Dissociative Identity Disorder - Treatment

Authored by Dr Nicola Barton, 09 May 2017

Reviewed by:
Dr Laurence Knott, 09 May 2017

In order to plan the right treatment, it is vital to get an accurate diagnosis, as getting the wrong diagnosis could mean getting the wrong treatment. Because dissociative identity disorder (DID) can come with lots of different symptoms, it can be mistaken for other psychiatric conditions. Added to its many symptoms, its shame and secrecy can keep it hidden. This can get in the way of an accurate diagnosis. If you wonder whether you or someone you know might have DID, consider talking about this with your doctor. They will be able to help and advise you.

Treatment for DID is with psychotherapy. Psychotherapy sessions typically take place weekly and last for around one hour. Therapy for DID is often long-term - sometimes over several years. In the UK, because of the long-term nature of therapy for DID, NHS therapy is not always available. For this reason, people sometimes turn to private therapists. When choosing a private therapist, it is important to find someone who is familiar with DID and knows how to work with it. Not all therapists have the right kind of experience. The therapist must also have a supervisor who understands DID and is happy to oversee the work. If you are looking for a therapist, it is OK to check with them that they have everything in place to work long-term with DID.

Sometimes, people talk about dissociative identity disorder (DID) psychotherapy as being divided up into three phases. These are:

  1. Establishing safety, stabilisation and symptom reduction.
  2. Working through and integrating traumatic memories.
  3. Integration and rehabilitation.

The first phase in therapy is to establish a strong and trusting relationship between the client and therapist - a relationship which feels safe enough to explore traumatic experiences.
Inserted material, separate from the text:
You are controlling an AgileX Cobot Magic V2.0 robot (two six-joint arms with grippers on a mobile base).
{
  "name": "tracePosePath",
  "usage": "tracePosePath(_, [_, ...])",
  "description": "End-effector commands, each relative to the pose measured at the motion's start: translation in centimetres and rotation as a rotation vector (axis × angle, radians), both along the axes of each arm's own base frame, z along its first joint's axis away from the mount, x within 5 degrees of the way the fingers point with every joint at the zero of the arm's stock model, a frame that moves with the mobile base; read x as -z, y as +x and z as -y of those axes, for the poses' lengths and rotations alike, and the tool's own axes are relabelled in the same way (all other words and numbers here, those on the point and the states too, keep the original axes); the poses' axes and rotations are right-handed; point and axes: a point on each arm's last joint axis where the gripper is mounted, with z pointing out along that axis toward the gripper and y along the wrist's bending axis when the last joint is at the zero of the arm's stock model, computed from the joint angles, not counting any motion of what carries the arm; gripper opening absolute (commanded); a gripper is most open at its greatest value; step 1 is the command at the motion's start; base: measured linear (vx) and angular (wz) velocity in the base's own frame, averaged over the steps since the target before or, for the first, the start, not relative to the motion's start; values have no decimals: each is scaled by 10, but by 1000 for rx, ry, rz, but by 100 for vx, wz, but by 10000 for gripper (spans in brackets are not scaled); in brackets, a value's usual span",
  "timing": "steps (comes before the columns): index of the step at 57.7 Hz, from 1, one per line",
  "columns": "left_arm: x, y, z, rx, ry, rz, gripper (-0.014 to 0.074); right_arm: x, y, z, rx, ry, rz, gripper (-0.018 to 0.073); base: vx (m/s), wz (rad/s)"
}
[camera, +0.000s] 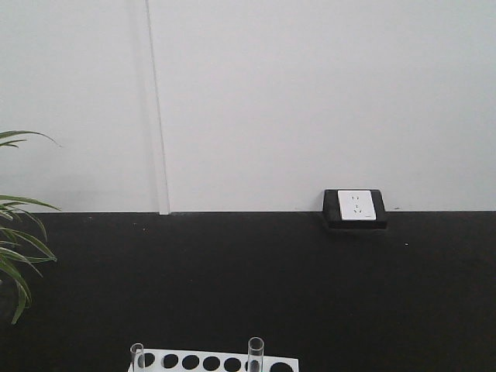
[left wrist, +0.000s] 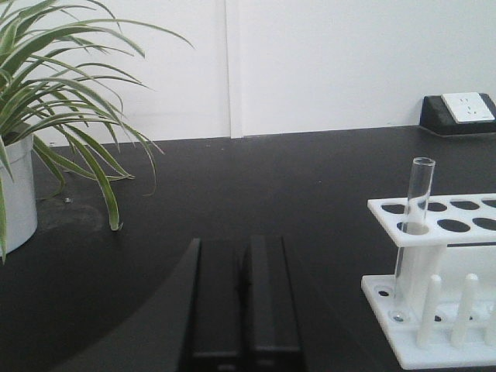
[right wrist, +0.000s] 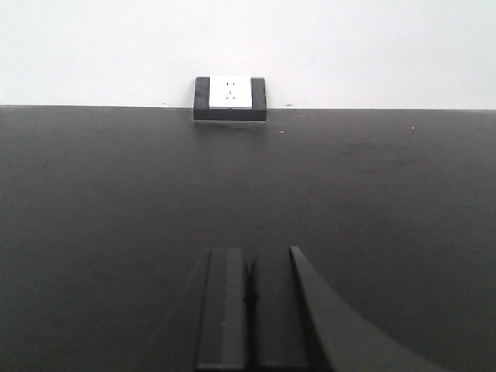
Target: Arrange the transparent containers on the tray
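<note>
A matte black tabletop (camera: 310,294) ran back to a white wall. At its rear edge, touching the wall, sat a low black socket box (camera: 355,208) with a white face. A white rack (left wrist: 457,239) with round holes in its top plate stood on the surface nearer the front, well apart from the box. Off to the left a white pot (left wrist: 17,194) rested on the top, its long green striped leaves arching over the dark surface, some tips drooping close to it.
</note>
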Motion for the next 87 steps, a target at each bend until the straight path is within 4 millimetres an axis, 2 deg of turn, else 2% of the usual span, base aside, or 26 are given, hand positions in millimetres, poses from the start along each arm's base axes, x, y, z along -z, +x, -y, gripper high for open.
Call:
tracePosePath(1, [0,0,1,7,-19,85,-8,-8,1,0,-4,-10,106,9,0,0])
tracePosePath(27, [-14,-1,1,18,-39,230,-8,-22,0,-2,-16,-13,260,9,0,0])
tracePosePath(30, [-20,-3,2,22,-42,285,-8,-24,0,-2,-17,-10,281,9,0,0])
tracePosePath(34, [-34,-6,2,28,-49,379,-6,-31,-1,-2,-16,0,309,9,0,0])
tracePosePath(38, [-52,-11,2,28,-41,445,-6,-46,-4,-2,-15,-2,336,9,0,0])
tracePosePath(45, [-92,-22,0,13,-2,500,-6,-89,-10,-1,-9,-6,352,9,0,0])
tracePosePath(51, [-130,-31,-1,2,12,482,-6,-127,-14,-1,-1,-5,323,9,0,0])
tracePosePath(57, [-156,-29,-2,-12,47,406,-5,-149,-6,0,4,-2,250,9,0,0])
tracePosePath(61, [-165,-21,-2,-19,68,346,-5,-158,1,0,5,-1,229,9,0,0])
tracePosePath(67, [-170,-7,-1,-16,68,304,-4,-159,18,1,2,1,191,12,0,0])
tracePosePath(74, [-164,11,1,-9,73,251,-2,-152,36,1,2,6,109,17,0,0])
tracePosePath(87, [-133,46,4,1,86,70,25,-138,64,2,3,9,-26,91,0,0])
For someone who has grown up with abuse, this can be an unsettling prospect. For this reason, it is crucial that the fit between the therapist and the client is a good one. If the therapy relationship is strong, the chances of recovery are greater. It can take time to develop a secure and trusting relationship, particularly when clients have been hurt by people they have trusted in the past; it doesn't happen straightaway.
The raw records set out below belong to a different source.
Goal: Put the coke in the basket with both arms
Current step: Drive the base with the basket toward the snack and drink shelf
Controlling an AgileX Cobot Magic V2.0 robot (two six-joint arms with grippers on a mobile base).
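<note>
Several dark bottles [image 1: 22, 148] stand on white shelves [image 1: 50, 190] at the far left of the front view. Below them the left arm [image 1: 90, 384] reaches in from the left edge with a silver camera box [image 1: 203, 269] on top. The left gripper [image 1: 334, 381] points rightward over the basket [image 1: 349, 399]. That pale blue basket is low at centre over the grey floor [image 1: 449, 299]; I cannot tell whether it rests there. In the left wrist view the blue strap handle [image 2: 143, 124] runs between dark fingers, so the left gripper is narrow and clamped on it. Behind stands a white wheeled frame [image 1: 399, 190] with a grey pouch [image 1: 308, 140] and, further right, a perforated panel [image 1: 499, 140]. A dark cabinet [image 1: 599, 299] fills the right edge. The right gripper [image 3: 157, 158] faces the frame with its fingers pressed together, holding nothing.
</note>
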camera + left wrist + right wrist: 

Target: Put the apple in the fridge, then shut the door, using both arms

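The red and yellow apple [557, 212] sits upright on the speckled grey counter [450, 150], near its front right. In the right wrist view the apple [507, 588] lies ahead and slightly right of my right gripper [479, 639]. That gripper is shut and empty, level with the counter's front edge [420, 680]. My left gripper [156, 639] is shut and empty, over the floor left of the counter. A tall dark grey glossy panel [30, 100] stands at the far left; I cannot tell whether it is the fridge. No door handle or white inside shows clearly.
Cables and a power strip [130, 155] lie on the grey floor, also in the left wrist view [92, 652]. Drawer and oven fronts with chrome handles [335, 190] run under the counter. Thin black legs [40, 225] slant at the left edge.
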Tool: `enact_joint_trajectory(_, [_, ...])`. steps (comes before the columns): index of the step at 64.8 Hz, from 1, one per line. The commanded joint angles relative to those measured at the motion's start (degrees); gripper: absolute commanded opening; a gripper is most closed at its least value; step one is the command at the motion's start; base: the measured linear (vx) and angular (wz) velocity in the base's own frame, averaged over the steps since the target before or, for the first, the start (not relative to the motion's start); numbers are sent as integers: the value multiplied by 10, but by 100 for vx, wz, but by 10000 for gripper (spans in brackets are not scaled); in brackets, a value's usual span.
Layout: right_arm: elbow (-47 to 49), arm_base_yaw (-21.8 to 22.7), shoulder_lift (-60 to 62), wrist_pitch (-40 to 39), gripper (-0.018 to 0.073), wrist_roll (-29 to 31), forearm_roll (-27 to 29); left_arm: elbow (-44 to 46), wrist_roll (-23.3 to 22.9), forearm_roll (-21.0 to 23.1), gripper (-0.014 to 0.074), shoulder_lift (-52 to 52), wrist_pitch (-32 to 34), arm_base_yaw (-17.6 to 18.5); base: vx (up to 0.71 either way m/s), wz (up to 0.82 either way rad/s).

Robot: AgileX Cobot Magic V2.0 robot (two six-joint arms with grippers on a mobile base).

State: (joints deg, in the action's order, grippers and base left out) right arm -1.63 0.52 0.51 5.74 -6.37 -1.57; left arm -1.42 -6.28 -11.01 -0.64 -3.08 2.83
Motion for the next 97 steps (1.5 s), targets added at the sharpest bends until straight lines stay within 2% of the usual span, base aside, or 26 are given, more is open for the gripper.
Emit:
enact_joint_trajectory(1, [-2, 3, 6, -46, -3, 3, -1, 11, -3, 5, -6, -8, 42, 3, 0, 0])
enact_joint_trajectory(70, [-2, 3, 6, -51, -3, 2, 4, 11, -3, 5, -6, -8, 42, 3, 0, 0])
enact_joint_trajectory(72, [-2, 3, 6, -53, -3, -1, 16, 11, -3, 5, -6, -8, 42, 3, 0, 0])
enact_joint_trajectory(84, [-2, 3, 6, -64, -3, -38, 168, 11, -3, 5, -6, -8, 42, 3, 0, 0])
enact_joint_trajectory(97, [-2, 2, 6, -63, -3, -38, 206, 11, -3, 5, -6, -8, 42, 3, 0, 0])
Once the right therapist has been found and a safe relationship has been established, the next task is to work through traumatic memories. This allows the client to process trauma in ways that they have not been able to do before. Talking through trauma in a therapy relationship actually helps make sense of the past and to move forward, instead of reliving it over and over again. In DID, dealing with trauma often means dealing with dissociated identities. Working with these identities requires some finesse on the part of the therapist. The aim of therapy is to build relational bridges between the identities, allowing the client's personality to become more integrated. It is important that the therapist does not encourage greater autonomy for the dissociated identities. This can result in more separation rather than integration of identities. With a skilled therapist and a committed client, personality integration is possible, through gentle and careful unpicking of traumatic experiences.
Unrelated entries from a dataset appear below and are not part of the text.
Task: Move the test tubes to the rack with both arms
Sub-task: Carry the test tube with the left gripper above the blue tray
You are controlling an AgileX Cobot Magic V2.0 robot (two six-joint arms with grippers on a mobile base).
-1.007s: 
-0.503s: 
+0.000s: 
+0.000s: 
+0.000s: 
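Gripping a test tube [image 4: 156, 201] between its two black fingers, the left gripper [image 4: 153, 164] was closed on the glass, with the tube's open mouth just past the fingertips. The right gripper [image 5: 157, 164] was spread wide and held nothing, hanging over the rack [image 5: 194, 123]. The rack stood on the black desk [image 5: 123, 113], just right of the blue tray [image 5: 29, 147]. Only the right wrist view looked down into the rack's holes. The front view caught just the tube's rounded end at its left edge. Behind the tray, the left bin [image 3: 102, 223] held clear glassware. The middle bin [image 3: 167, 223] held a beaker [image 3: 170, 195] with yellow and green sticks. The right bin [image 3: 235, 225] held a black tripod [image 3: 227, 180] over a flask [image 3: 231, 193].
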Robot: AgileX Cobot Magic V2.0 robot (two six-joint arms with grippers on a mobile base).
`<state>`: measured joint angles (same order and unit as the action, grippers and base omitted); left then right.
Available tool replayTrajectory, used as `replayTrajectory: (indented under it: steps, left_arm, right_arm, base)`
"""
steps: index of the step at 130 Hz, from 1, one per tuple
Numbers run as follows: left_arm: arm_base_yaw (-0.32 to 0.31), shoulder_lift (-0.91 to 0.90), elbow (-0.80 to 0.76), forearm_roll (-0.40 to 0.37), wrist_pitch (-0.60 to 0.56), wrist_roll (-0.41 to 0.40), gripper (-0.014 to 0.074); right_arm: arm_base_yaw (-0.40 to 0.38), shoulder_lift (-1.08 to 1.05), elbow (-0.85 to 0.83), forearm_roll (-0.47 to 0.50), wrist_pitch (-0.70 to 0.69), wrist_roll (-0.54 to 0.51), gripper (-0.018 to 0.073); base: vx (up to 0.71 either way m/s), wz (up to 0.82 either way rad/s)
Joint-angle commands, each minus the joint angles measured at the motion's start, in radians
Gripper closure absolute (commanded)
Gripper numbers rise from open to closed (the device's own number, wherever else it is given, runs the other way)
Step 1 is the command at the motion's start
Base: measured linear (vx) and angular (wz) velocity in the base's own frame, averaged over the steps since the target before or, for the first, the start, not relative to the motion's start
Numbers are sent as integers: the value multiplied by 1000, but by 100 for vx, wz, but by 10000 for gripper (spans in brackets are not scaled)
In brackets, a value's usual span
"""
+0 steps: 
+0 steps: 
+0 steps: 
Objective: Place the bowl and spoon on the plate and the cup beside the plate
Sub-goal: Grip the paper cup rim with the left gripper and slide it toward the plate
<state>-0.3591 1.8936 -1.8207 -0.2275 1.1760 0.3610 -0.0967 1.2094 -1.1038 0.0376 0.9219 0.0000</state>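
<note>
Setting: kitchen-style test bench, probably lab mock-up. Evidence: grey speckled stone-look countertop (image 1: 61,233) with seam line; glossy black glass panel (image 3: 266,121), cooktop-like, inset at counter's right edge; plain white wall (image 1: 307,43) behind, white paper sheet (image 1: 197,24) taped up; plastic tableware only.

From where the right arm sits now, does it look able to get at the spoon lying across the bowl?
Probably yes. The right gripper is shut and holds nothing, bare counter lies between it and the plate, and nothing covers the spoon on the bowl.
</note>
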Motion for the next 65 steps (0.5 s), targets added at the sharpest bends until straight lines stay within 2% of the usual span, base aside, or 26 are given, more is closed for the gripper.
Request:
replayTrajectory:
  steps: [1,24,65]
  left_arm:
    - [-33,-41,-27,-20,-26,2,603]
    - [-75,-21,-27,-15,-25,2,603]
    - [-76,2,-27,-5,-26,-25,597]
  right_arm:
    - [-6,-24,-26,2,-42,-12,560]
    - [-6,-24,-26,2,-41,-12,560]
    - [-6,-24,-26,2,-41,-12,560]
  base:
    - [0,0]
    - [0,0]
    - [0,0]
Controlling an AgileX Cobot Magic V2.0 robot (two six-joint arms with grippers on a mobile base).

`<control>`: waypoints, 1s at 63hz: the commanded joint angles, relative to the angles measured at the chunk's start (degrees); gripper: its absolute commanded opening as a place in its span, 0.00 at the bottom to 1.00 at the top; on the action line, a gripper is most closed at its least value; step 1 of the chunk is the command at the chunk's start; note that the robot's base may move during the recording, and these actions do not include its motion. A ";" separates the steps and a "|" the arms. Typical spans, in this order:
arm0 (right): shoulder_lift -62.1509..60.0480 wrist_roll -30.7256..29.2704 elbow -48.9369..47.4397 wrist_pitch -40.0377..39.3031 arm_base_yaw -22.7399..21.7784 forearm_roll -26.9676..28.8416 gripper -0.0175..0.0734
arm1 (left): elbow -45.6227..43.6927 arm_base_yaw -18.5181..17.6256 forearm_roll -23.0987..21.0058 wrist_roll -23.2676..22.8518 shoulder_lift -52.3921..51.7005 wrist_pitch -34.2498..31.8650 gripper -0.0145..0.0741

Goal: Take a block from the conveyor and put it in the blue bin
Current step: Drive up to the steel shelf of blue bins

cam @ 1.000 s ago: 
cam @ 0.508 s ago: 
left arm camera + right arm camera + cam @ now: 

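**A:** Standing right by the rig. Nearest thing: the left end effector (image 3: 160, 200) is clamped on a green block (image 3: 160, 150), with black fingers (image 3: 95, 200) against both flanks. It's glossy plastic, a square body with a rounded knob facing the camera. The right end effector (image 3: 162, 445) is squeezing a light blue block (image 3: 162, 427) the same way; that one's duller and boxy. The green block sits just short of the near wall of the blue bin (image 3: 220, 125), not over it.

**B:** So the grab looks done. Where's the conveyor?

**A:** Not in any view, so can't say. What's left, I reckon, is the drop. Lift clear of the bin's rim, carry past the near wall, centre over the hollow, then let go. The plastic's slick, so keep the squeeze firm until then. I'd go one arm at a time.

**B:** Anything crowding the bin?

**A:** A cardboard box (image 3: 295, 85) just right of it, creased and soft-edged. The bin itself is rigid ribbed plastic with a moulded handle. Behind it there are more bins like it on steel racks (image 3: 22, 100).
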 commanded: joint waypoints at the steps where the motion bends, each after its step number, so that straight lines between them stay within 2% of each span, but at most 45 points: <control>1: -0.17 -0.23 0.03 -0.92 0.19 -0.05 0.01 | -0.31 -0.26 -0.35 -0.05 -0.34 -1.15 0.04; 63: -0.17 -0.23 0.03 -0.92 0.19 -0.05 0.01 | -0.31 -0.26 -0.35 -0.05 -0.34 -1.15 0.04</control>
The final phase of therapy - that of integration and rehabilitation - prepares the client for the end of therapy. This too can take some time. After working closely with a therapist, saying goodbye and moving forward need preparation. It can feel daunting. Whilst therapy can be thought of as consisting of three phases, it is rarely a smooth progression through them, as dealing with trauma can feel unsettling. Working through difficult memories requires frequent returns back to the first phase of therapy: establishing safety.

There are no medications which have been shown to work for dissociative identity disorder (DID). However, medication can help with some of the consequences of living with DID. It can sometimes help with anxiety and depression, or help with sleep problems. Medications can be used alongside therapy work and can help, during difficult times, to complement the therapy work. Your doctor might consider using antidepressants, anti-anxiety medication, antipsychotics or medication for sleep. There is a wide range of medication to choose from. Your doctor will be able to talk you through your medication choices and advise you about which is best for you.